▸ **THE PROBLEM**: Once you find the line containing "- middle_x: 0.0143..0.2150" in the data below, copy it and each following line exactly, up to and including the line containing "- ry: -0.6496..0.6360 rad", and nothing else.

▸ **COLLECTED DATA**:
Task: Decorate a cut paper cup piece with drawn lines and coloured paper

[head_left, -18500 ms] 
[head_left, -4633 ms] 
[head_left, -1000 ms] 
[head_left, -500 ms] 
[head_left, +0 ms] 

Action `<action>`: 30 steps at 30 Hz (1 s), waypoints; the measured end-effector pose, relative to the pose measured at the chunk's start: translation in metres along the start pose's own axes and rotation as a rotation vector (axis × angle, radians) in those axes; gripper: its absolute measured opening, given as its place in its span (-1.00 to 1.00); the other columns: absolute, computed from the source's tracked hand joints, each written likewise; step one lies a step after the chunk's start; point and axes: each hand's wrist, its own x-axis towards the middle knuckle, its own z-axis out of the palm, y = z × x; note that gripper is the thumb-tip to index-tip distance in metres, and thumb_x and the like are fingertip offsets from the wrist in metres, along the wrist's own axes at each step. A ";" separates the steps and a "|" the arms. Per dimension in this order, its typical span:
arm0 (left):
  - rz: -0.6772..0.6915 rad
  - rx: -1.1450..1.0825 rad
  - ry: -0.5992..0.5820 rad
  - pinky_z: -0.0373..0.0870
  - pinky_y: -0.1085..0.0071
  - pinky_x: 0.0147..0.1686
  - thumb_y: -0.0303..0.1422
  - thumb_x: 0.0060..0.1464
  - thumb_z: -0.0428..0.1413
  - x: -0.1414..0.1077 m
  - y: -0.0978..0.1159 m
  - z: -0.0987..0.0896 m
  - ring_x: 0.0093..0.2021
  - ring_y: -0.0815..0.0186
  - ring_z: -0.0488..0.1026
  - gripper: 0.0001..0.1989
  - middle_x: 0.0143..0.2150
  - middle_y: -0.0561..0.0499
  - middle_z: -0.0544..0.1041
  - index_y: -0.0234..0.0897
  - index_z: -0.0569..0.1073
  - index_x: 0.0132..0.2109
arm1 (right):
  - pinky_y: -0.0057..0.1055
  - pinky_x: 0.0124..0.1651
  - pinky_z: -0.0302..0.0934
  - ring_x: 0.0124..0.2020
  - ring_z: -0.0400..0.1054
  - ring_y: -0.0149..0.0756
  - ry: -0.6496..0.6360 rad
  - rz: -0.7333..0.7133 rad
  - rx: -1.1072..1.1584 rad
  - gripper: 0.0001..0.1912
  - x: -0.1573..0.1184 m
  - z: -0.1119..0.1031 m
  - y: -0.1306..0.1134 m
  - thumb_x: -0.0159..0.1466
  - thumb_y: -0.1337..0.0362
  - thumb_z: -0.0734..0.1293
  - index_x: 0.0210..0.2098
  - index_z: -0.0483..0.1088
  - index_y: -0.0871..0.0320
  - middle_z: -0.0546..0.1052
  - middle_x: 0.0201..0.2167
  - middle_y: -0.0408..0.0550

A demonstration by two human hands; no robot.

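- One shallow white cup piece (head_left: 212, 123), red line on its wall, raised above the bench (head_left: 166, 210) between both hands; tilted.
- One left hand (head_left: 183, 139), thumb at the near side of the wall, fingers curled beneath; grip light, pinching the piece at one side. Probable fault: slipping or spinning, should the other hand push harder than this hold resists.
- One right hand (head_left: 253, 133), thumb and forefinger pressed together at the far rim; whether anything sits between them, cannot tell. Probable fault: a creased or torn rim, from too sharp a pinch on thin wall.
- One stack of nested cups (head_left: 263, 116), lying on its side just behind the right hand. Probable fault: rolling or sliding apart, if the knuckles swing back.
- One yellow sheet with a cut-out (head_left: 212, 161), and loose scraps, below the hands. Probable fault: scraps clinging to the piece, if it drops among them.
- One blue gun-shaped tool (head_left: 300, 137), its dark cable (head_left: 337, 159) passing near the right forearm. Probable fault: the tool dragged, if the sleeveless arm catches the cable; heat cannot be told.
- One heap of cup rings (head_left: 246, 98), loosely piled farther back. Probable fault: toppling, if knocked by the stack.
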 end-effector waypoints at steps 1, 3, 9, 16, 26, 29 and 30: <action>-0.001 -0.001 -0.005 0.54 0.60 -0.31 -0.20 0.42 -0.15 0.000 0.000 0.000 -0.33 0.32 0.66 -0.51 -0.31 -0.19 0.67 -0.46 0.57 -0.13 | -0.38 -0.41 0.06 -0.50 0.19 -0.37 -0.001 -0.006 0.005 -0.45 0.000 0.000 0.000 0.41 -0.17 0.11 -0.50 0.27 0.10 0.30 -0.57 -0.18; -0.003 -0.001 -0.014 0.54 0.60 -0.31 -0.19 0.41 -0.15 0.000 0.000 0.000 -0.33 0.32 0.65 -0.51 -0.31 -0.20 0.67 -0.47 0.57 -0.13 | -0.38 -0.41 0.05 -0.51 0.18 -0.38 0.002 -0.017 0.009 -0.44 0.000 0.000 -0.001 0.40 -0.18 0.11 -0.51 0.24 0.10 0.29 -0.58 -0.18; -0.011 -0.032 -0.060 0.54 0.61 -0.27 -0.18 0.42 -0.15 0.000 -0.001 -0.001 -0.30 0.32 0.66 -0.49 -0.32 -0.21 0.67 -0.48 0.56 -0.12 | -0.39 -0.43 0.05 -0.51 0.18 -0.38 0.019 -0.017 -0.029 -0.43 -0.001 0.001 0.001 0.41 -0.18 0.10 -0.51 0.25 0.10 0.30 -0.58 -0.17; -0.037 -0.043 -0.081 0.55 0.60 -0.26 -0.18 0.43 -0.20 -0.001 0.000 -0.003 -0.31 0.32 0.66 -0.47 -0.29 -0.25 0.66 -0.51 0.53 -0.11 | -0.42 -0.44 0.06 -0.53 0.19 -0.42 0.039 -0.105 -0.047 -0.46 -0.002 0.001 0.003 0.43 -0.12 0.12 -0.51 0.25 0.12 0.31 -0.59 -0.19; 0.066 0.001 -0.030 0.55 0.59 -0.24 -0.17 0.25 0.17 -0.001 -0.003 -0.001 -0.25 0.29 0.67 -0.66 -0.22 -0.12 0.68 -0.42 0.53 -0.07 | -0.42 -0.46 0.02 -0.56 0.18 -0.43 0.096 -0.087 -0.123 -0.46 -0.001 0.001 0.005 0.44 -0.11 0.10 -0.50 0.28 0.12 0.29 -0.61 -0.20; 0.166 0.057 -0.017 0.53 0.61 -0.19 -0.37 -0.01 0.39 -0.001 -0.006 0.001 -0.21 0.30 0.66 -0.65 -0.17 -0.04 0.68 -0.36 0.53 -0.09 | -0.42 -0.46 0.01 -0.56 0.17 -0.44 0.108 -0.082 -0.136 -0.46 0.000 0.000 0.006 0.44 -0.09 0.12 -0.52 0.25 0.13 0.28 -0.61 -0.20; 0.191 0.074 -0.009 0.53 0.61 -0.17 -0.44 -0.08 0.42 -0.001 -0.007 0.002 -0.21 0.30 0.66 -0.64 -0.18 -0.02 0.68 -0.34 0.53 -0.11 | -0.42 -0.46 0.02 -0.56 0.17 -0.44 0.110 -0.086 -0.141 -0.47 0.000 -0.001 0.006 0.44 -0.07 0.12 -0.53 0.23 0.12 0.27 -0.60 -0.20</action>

▸ **SOLUTION**:
  - middle_x: 0.0143..0.2150
  - middle_y: -0.0561..0.0499
  - middle_z: -0.0544..0.1041
  - index_y: -0.0234..0.0897
  - index_z: -0.0569..0.1073
  - index_x: 0.0132..0.2109
arm1 (right):
  - pinky_y: -0.0057..0.1055
  - pinky_x: 0.0124..0.1651
  - pinky_z: -0.0302..0.0934
  - ring_x: 0.0124..0.2020
  - ring_z: -0.0400..0.1054
  - ring_y: -0.0149..0.0756
  - ry: -0.6496..0.6360 rad

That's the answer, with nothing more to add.